Of the 4 families, 14 people were affected: 8 patients had essential tremor only, 3 patients had essential tremor and Parkinson disease, 1 patient had Parkinson disease only, and 2 patients had essential tremor with dystonia.

In the first family, 3 individuals had essential tremor only and 1 individual had both essential tremor and Parkinson disease. The second family, 2 individuals had essential tremor only, 1 individual had Parkinson disease only, and 1 patient had essential tremor and dystonia. In the third family, 1 individual had essential tremor only and 1 individual had essential tremor and Parkinson disease. Lastly, the fourth family had 2 individuals with essential tremor, 1 individual with essential tremor and Parkinson disease, and 1 individual with essential tremor and dystonia.

Findings highlighted the challenges for studies to find candidate genes for essential tremor, as there may be common genetic etiologies that give rise to various movement disorders. For example, dystonia-24 (DYT24), caused by a mutation in the anoctamin 3 gene, can result in a variety of movement disorders such as tremor, dystonia, and myoclonus. 

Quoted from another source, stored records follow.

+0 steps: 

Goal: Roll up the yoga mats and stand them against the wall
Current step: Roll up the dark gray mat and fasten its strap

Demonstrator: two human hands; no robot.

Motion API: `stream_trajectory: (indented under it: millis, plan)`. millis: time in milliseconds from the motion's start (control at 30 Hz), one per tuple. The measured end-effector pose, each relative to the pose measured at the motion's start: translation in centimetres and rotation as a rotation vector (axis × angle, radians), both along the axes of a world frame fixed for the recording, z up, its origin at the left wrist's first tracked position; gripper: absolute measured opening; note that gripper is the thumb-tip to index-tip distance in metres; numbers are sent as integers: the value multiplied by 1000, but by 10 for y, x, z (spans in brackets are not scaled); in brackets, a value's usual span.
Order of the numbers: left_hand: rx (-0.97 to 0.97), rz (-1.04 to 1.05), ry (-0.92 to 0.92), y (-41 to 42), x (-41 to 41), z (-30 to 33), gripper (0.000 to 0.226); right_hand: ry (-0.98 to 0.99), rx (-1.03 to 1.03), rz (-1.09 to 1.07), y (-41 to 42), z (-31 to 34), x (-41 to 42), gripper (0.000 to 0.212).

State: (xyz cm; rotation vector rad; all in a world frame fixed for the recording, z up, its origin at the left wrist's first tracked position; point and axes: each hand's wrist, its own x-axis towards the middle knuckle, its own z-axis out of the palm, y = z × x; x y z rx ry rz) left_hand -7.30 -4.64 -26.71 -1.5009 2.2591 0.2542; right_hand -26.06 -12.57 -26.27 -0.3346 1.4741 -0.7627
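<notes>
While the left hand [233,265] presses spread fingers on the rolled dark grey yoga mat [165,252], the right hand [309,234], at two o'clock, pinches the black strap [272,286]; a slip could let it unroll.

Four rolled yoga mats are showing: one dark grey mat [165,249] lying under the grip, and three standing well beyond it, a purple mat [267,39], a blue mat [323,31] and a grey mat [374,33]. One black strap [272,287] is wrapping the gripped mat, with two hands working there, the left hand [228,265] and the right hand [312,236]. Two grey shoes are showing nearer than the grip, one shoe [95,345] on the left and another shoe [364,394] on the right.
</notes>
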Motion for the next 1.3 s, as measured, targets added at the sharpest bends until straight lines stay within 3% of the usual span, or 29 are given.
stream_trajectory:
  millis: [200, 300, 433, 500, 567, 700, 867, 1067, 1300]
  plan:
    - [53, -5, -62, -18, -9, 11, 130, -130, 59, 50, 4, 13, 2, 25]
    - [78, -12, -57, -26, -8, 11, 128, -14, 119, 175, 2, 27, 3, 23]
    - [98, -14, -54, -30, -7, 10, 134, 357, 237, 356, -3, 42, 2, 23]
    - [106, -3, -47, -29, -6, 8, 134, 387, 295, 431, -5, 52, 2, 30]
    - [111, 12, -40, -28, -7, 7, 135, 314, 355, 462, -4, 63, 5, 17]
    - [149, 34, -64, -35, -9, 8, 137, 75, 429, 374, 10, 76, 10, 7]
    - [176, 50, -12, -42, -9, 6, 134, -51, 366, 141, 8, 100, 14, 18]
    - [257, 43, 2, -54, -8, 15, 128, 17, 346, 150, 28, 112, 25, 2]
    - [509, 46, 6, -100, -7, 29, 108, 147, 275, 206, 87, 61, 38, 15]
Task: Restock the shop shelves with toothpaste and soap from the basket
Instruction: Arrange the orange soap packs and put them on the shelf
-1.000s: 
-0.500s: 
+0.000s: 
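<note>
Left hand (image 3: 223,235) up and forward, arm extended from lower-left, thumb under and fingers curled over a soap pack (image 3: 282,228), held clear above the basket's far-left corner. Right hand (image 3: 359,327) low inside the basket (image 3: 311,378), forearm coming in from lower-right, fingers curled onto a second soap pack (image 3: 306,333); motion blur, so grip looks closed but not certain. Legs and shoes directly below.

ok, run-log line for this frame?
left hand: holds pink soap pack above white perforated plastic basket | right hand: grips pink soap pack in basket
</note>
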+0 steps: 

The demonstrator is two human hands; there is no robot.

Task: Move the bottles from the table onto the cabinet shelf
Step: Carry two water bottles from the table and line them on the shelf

Results also suggested mechanistic or pathophysiological commonalities, such as mutual involvement of the cerebellum or deposition of Lewy bodies in these disorders. Because cerebellar and basal ganglia circuits with the cerebral cortex may be interconnected at several subcortical levels, it is thought that the cerebellum may play a role not only in the pathophysiology of essential tremor, but also in dystonia.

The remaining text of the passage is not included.